マネジメント

米国市場における新興成長企業の地位の確定時期

 前回に続き、米国「新規事業活性化法(JOBS法)」に関連し、日本企業を含む「新興成長企業(EGC)」についての手続きなどを説明します。

 米国証券法ルール第401条(a)は「登録届出書および目論見書の様式および内容は、当該登録届出書や目論見書の当初提出日に有効なルールおよび様式に適合するものとする」と定めています。

 同項は「当初提出日」現在の登録届出書に適用されますが、非公開審査のため米国証券取引委員会(SEC)に対して「提供」される登録届出書のドラフトは「提出」とみなされず、ドラフトの提供時点は、当初提出日にはなりません。

 従って、非公開審査を終えた発行体が、登録届出書を提出する日にEGCに該当すれば、その地位は米国証券法ルール第401条(a)によって、当該登録届出書が登録されている間は保持されます。

 そのほか発行体は、登録届出書のドラフトを非公開審査のためにSECに提供する時点と、ドラフトの修正を提供する各時点で、EGCに該当する必要があります。米国証券法第5条(d)の下で認められた予備調査的コミュニケーションの使用に関しても、発行体がこれを行う時点でEGCに該当するかどうか判断する必要があります。

新興成長企業についての予備調査リサーチレポート

 発行体がEGCに該当する場合は、オファリングやその後の報告開示、コーポレートガバナンスに関連していくつかの規制緩和措置を受けられます。これらの措置は、公募プロセスの円滑化や新規上場(IPO)前後のコミュニケーションの促進、EGCの特定の開示要件の緩和を目的としています。

 日本企業を含め、米国でIPOを目指す多くの企業は、SECが規制するオファリング関連のコミュニケーションに対する制限に驚くことがよくあります。

 しかし、JOBS法に基づいて制定された米国証券法第5条(d)はEGCについて、登録届出書の当初提出の前後を問わず、EGCによるオファリング案の成功率を判断するために一定の適格機関買付人と認定機関投資家との口頭か書面によるコミュニケーションが柔軟にできるよう定めています。

 ただし従来通り証券の売り付けに関しては、米国証券法第10条(a)の要件を満たす目論見書が、投資家に対して同時か事前に提供されていない限り一切できません。

 この規定によってEGCは、投資家らと接触して当該オファリングに対する関心を判断し、オファリングの可能性を予備調査できます。このコミュニケーションには様式・内容に関する制約はなく、SECに対して書面で当該コミュニケーションを届ける義務も負いません。

 またJOBS法は、EGCが登録届出書を提出する前後でも、ブローカー・ディーラーがEGCについてのリサーチレポートを公表・配布することを認め、ブローカー・ディーラーがオファリングに参加もしくは参加予定の場合でも、リサーチレポートは米国証券法上のオファリング書類とはみなされません。 

 SECも自主規制機関も、ブローカー・ディーラーがリサーチレポートを公表・配布すること、またはオファリング後やロックアップ(売却禁止期間)満了前の期間にEGCの証券に関する開示を禁じる規則や規制を採択できません。

新興成長企業のIPO登録届出書は極秘に審査

 JOBS法タイトルⅠは、SECがすべてのEGCのIPO登録届出書のドラフトを極秘に審査しなければならないと規定しています。

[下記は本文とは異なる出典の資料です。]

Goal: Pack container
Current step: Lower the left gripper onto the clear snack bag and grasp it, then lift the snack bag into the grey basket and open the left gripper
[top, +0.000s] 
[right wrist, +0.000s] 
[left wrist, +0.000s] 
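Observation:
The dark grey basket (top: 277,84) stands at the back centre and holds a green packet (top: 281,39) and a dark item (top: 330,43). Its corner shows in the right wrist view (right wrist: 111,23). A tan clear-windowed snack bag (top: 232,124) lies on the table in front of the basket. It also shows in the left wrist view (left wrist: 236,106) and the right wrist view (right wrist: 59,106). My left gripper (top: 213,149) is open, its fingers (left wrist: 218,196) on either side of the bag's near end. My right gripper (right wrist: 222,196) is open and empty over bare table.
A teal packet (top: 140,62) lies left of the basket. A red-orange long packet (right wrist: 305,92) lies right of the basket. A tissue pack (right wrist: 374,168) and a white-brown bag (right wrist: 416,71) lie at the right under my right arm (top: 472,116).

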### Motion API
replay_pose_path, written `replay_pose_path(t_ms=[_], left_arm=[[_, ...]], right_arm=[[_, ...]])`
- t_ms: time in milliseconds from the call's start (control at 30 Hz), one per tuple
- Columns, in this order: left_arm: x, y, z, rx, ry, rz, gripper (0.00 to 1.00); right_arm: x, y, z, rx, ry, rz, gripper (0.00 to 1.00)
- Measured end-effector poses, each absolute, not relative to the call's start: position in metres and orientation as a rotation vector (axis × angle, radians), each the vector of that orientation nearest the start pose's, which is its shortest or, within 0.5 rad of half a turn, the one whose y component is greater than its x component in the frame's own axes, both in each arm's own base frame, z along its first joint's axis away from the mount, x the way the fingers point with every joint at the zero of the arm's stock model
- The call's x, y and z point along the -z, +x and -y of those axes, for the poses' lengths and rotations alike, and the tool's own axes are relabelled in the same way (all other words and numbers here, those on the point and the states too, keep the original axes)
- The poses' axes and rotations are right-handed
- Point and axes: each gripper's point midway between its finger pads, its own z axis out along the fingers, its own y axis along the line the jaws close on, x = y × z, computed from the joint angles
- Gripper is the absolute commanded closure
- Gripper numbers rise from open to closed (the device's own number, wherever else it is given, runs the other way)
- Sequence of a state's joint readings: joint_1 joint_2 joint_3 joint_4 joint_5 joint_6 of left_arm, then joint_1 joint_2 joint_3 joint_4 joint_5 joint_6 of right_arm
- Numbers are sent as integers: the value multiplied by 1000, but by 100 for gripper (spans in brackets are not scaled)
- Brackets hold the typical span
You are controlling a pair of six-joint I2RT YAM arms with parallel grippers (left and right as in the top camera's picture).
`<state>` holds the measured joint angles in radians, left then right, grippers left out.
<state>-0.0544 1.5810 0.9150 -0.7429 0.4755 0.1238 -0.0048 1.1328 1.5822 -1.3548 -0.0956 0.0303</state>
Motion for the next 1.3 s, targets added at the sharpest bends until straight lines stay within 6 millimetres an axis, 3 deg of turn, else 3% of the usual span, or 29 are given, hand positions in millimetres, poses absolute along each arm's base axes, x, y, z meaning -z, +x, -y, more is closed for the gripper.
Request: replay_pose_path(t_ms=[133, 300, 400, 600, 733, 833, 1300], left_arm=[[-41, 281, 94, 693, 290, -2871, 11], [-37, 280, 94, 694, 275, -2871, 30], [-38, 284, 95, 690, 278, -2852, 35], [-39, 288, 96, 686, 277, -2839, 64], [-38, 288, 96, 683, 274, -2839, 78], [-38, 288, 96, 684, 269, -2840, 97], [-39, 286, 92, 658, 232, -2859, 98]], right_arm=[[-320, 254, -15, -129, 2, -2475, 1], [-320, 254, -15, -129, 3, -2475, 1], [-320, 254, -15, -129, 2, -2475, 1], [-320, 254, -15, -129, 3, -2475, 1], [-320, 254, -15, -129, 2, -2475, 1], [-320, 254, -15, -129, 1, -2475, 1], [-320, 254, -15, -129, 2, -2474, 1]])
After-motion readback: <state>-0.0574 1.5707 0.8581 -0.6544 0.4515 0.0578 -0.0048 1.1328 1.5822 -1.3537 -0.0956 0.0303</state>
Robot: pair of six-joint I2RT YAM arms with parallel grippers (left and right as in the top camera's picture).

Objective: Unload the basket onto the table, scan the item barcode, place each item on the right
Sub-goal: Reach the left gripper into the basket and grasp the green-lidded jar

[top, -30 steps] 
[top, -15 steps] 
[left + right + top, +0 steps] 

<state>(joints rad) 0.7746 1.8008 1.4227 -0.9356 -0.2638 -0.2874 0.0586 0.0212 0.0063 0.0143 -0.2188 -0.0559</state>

EGCは、IPO登録届出書のドラフトを極秘の扱いで提供して、非公開の審査を受けることができます。ただし、最初の極秘提供文書やその後の補正文書は、発行体によるロードショー開始の21日前までにSECに正式に届け出なければなりません。

 SECは、極秘提供文書や補正文書を、それぞれフォームDRSとフォームDRS/Aを使い、EDGARを通して提供するよう求めています。

 登録届出書のドラフトを提供する際、届け出料はかかりません。登録届出書のドラフトの極秘扱いによる提供には登録者や役員などの署名は必要なく、SECへの届け出は未了なので、非公開審査の終了後の登録届出書には添付される監査人その他の専門家の同意書も必要もありません。ただし、SECは、非公開審査用登録届出書のドラフトが、最初の提供の時点で、署名済みの監査報告書を含み実質的に完成していることを想定しているため、登録届出書のドラフトに重大な欠陥がある場合、審査を保留することにしています。

 JOBS法に従って施行された米国証券法セクション6(e)は、発行体がロードショーを開始する日の21日前までに極秘提供文書や補正文書をSECに正式に届け出る義務を定めているものの、SECは正式に届け出した場合、それ以前の極秘提供文書や補正文書は、署名も同意書も不要としています。